(Records contained in a dataset)
********************
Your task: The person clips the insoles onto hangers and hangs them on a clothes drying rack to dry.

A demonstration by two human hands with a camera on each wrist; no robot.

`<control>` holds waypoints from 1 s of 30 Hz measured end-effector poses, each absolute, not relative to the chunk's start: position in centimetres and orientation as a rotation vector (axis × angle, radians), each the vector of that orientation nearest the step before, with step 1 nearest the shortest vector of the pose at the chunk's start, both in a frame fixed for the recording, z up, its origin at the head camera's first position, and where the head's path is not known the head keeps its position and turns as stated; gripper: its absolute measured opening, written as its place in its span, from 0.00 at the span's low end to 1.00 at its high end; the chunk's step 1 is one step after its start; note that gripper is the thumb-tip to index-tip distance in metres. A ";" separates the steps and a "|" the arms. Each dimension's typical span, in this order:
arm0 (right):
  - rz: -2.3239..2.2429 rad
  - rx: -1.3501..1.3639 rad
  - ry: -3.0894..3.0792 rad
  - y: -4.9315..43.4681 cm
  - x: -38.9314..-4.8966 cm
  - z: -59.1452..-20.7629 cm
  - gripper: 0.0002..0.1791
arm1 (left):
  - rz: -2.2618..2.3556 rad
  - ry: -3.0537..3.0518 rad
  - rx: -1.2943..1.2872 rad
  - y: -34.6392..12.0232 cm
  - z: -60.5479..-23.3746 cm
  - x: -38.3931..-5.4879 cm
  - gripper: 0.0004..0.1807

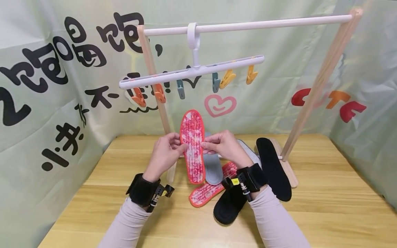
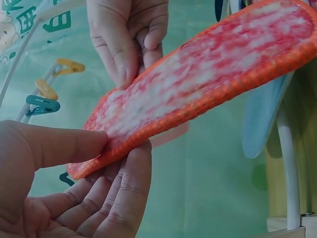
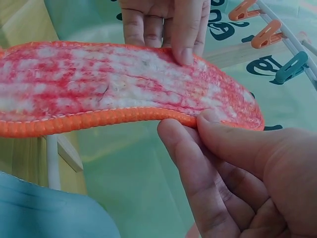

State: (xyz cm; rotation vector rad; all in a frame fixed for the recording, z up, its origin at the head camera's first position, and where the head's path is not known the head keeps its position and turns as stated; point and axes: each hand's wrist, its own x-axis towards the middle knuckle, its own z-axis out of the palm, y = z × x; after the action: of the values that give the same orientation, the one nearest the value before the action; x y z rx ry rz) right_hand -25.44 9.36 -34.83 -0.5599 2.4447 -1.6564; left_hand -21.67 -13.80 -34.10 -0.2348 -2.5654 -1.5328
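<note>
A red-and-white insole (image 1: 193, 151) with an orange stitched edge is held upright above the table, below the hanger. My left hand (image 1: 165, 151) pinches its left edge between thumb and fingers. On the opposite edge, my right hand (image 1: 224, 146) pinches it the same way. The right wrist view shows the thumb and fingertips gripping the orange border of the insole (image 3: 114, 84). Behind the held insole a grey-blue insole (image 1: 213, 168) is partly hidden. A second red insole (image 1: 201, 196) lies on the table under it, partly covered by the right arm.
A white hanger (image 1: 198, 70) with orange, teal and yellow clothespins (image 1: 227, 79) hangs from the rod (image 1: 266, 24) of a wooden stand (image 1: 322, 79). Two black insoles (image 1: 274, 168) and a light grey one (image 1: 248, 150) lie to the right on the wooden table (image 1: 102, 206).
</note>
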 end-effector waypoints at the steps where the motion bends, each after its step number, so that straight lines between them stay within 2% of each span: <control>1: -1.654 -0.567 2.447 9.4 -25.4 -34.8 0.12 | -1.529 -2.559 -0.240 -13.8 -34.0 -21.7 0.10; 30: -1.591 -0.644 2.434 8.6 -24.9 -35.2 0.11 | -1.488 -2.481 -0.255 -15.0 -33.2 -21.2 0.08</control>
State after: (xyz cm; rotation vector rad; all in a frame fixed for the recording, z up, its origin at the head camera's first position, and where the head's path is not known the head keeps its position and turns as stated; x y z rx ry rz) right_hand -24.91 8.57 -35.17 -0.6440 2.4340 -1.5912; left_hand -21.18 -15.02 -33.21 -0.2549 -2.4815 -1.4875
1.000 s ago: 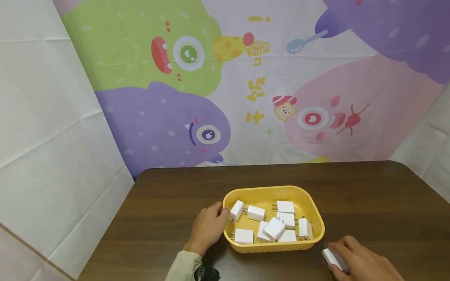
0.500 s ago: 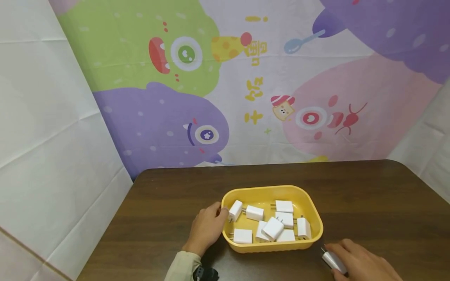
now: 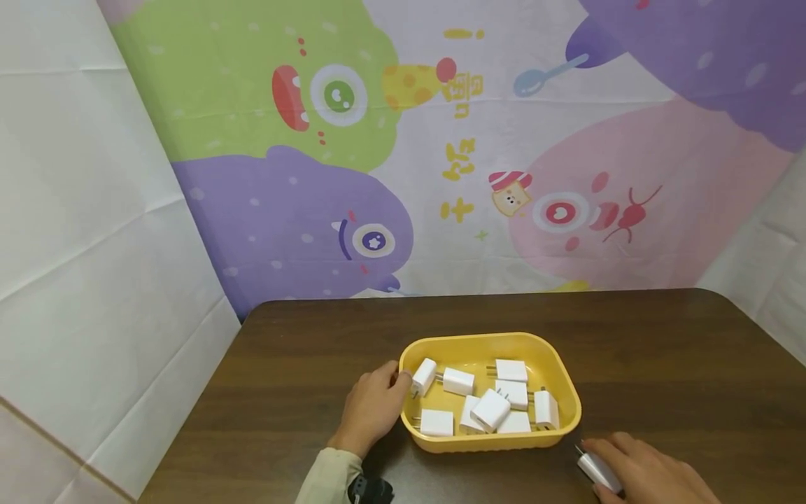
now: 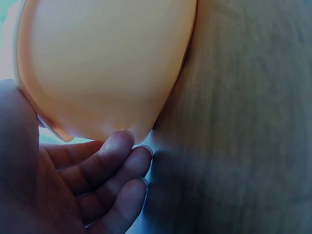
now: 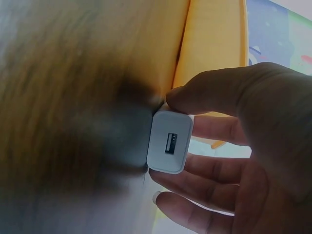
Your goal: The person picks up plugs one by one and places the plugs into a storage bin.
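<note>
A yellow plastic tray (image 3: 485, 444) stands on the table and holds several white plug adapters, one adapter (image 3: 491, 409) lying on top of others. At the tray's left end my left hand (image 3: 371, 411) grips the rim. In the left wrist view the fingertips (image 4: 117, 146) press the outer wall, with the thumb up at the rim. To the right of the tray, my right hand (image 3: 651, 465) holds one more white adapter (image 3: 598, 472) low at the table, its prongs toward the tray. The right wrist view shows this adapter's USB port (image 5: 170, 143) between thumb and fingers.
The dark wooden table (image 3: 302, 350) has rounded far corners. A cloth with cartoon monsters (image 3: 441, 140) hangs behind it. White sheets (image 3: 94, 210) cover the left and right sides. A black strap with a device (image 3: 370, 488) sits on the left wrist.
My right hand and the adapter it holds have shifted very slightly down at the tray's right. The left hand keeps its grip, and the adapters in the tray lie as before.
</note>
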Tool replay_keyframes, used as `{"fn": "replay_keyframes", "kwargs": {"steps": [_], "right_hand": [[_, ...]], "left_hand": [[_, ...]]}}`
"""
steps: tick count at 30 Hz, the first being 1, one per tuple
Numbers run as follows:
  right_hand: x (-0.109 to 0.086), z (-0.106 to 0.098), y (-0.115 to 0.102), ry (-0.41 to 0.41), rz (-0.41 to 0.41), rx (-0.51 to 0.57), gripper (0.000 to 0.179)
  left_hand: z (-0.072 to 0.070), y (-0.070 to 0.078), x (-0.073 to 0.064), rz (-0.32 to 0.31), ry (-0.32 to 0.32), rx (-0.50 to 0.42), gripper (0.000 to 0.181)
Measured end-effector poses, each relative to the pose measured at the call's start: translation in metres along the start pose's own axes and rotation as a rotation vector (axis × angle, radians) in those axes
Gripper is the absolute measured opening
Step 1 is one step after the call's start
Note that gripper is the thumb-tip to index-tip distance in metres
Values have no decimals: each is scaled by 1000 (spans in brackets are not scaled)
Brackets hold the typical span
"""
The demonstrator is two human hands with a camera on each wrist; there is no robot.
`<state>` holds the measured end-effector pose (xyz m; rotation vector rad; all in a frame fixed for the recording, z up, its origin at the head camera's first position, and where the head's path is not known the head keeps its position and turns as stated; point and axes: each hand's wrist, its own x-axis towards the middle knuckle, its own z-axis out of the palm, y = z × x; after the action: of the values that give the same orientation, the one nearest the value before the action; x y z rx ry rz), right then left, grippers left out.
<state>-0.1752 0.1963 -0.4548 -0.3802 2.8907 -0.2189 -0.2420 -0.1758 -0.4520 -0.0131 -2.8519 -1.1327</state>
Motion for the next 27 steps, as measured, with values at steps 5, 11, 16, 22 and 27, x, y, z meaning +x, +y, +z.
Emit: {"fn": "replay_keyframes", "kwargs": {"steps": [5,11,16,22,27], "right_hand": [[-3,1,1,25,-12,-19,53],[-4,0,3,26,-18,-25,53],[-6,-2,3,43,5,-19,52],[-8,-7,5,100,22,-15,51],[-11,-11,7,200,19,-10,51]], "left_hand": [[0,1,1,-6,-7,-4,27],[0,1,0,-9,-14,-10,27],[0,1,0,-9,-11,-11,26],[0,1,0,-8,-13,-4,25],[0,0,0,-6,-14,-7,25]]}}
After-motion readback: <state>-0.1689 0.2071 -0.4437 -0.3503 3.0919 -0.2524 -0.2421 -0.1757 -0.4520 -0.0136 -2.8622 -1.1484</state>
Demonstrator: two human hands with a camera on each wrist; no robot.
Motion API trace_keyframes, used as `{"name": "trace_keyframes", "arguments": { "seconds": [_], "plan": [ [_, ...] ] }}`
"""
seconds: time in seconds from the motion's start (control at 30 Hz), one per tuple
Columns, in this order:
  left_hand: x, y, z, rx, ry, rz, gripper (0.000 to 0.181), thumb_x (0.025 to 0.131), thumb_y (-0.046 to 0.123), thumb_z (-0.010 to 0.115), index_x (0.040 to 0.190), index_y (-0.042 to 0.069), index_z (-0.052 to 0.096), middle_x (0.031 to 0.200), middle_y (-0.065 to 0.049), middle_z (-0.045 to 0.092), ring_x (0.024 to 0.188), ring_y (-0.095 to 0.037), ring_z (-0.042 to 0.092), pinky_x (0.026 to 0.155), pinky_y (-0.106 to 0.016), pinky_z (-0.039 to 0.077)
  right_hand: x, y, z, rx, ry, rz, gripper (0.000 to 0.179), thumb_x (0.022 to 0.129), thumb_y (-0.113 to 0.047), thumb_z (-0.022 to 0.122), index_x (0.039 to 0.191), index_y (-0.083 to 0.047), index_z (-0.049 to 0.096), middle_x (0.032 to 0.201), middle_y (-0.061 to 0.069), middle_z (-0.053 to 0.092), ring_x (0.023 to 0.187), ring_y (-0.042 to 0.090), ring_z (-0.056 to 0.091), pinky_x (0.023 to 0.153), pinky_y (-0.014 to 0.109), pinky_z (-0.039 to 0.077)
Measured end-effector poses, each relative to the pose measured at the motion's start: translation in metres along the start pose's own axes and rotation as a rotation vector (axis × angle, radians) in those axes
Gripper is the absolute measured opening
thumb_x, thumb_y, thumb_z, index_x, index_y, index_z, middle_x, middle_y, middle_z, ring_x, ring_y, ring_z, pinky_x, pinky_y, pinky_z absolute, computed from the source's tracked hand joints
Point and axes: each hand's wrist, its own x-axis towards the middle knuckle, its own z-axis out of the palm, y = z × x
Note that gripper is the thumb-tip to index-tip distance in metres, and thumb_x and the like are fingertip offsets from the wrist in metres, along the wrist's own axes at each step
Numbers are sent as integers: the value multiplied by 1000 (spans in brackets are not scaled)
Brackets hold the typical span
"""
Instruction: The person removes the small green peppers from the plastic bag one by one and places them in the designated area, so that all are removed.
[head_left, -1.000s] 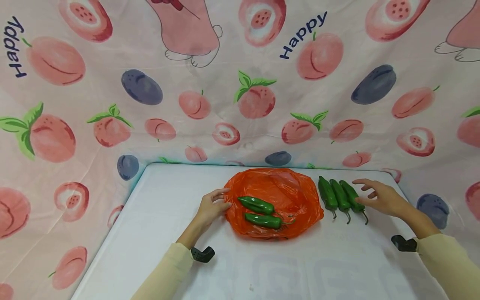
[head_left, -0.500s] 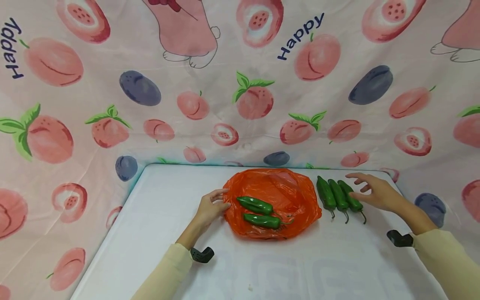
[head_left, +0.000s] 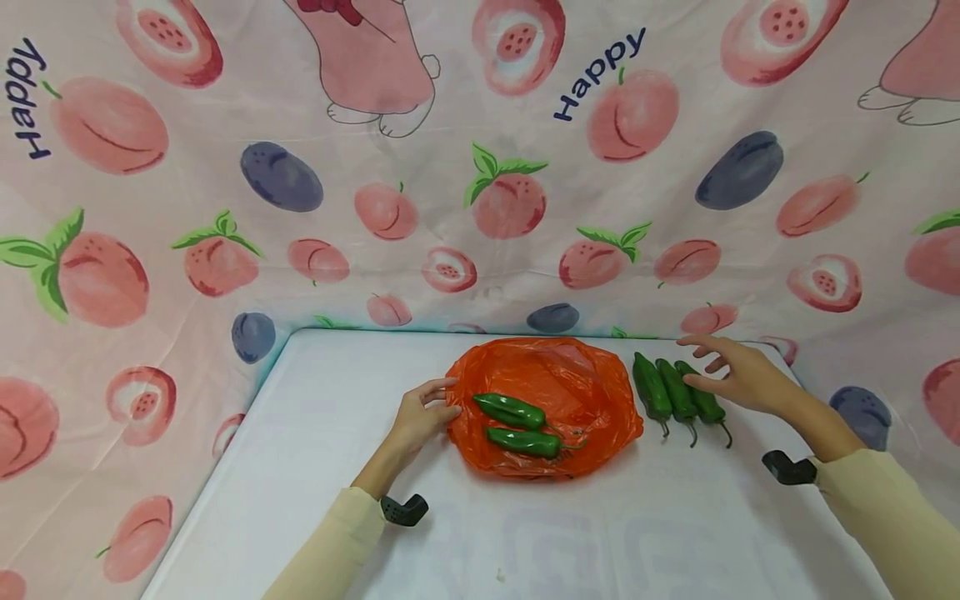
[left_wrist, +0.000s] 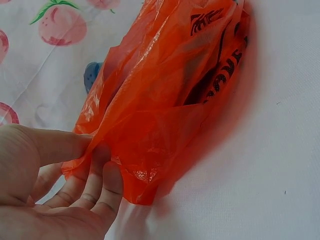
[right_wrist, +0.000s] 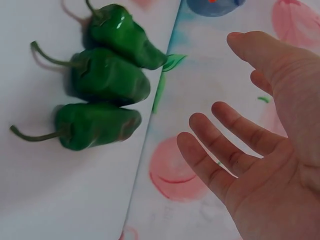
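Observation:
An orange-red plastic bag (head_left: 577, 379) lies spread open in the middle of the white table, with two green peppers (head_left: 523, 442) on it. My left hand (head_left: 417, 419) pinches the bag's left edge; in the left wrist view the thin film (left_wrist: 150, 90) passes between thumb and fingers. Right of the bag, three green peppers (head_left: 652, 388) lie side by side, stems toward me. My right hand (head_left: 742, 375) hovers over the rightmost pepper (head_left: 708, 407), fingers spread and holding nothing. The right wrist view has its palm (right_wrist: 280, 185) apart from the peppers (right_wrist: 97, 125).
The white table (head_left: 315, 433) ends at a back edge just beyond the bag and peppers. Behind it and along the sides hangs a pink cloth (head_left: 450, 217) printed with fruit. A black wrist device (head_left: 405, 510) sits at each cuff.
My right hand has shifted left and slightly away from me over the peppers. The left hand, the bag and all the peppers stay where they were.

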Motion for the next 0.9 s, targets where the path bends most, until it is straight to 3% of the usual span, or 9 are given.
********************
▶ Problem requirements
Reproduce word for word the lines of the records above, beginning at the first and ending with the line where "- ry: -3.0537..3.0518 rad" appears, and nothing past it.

▶ Response
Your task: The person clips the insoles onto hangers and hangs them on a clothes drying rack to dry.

A demonstration by two human hands with a camera on each wrist; no robot.

`<control>` holds waypoints from 1 s of 30 Hz measured end-effector poses, each absolute, not relative to the chunk's start: position in centimetres and orientation as a rotation vector (axis × angle, radians), each the vector of that orientation nearest the step before, with step 1 nearest the shortest vector of the pose at the chunk's start, both in a frame fixed for the recording, z up, its origin at the head camera's first position, and where the head's path is not known the head keeps its position and turns as stated; gripper: its absolute measured opening, written as its place in its span, from 0.00 at the span's low end to 1.00 at its high end; the chunk's step 1 is one step after its start; note that gripper is the thumb-tip to index-tip distance in metres. A ";" separates the steps and a "|" the arms. Each dimension's typical span, in this order:
arm0 (right):
  - rz: -2.3239..2.2429 rad
  - rx: -1.3501..1.3639 rad
  - ry: -3.0894..3.0792 rad
  - y: -4.9315..43.4681 cm
  - x: -38.9314..-4.8966 cm
  - z: -59.1452..-20.7629 cm
  - gripper: 0.0002..0.1791
arm1 (left):
  - rz: -2.2618..2.3556 rad
  - ry: -3.0537..3.0518 rad

The work on this exercise is complete.